Ans. Atoms are composed of three primary particles: protons, neutrons, and electrons. Protons carry a positive charge and are located in the nucleus, along with neutrons, which have no charge. Electrons, which are negatively charged, orbit the nucleus at specific energy levels. The combination of these particles determines the overall structure and properties of an atom.

Ques. How do quantum mechanics principles influence our understanding of atomic structure and behavior?

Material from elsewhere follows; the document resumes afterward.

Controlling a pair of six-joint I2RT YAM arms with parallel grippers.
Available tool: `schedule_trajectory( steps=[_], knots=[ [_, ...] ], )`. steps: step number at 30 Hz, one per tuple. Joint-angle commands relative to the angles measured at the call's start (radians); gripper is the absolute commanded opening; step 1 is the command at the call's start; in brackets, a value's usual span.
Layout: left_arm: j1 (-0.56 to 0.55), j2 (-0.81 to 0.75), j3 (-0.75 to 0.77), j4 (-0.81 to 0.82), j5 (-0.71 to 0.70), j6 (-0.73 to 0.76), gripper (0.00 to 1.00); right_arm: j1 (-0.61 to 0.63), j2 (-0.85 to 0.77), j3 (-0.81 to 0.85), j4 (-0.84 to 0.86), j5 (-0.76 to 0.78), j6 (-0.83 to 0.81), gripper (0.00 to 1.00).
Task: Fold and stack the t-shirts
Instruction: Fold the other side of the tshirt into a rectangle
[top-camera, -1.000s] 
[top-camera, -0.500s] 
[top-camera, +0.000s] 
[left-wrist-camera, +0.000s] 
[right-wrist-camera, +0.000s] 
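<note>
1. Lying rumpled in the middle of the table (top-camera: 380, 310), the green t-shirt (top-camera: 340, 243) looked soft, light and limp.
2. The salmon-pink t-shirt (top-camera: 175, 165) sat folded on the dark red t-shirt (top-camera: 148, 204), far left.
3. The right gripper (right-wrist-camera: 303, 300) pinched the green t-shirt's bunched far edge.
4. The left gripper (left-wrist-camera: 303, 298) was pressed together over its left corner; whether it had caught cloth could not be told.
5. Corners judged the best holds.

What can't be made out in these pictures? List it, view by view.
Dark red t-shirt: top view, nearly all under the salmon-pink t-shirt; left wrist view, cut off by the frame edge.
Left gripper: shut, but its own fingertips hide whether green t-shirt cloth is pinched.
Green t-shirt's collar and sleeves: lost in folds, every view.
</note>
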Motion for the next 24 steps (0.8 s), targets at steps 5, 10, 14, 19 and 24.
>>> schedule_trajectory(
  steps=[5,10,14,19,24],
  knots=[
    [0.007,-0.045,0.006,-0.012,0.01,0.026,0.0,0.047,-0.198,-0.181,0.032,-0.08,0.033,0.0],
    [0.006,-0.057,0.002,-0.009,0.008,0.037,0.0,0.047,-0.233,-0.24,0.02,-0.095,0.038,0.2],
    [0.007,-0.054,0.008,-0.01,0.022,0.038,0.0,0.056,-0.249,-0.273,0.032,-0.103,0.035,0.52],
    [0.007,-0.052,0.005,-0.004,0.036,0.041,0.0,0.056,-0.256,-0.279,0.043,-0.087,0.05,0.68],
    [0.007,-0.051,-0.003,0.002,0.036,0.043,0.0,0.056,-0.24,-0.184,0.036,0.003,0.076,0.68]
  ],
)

Ans. Quantum mechanics is a branch of physics that describes the behavior of particles at the atomic and subatomic levels. It introduces concepts such as wave-particle duality, superposition, and quantization, which challenge classical notions of physics. Quantum mechanics provides a more accurate and comprehensive framework for explaining atomic phenomena, including electron behavior, energy levels, and bonding interactions. It has revolutionized our understanding of atoms and their fundamental properties.

Ques. What experimental techniques are used to investigate the behavior of atoms at the nanoscale level, and how do they contribute to advancements in nanotechnology?
Ans. Experimental techniques such as scanning tunneling microscopy (STM) and atomic force microscopy (AFM) allow scientists to observe and manipulate individual atoms and molecules at the nanoscale level. These techniques provide valuable insights into the structure, properties, and interactions of atoms in nanomaterials. By studying atoms at such small scales, researchers can develop innovative nanotechnologies with applications in electronics, medicine, energy storage, and other fields. The ability to control and engineer atoms at the nanoscale opens up new possibilities for creating advanced materials and devices with unique functionalities.